RRF involvement avant la lettre

Ivana Maletić’s interest and experience in relation to initial efforts regarding an ‘RRF-type’ instrument date back to her time as a Member of the European Parliament (MEP) and even earlier during her time as a cohesion policy expert in Croatia. ‘As an MEP I was a member of the Economic and Monetary Affairs Committee — ECON — and the Regional Development Committee — REGI — a combination I very much liked. Already in 2017, the European Commission launched a three-year pilot project called the Structural Reform Support Programme to boost reforms in the Member States. In the new multiannual financial framework — the MFF 2021–2027, it should have been succeeded by the Reform Support Programme, worth €25 billion, intended to address both investments, like we know from cohesion policy, and reforms as were stipulated in the European Semester. I closely followed the implementation of the SRSP and was a rapporteur in the Regional Development Committee on the RSP at the time. I very much supported the idea of such an instrument, which would encourage and accelerate structural reforms in order to strengthen the effects of investments financed from the EU budget.’

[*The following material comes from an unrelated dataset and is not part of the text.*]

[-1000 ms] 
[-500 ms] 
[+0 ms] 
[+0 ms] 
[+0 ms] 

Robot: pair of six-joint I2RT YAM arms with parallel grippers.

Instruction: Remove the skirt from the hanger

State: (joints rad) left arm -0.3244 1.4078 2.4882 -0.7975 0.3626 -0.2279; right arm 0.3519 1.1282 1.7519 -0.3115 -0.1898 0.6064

She explains that with the COVID-19 crisis, however, this project, initially conceived as a pilot, received an enormous boost. ‘In the wake of the COVID-19 crisis in 2020, the RSP was put aside and got replaced by the almost 30 times larger RRF. The Commission rather suddenly proposed this huge one-off facility, worth €723.8 billion, primarily to boost country specific reforms stemming from the European Semester. Because they had problems in the European Semester. An issue I studied in more detail, as together with some colleagues I even published a book on the challenges related to the European Semester.’ She recalls that implementation of country-specific recommendations was continuously low. ‘The RRF was introduced to boost the reforms and to overcome the negative effects of the crisis on the public investments due to the huge increase in public deficit and debts all over Europe. For everybody it was clear that without reforms we could not, and actually cannot, recover from the sudden economic shock nor move forward.’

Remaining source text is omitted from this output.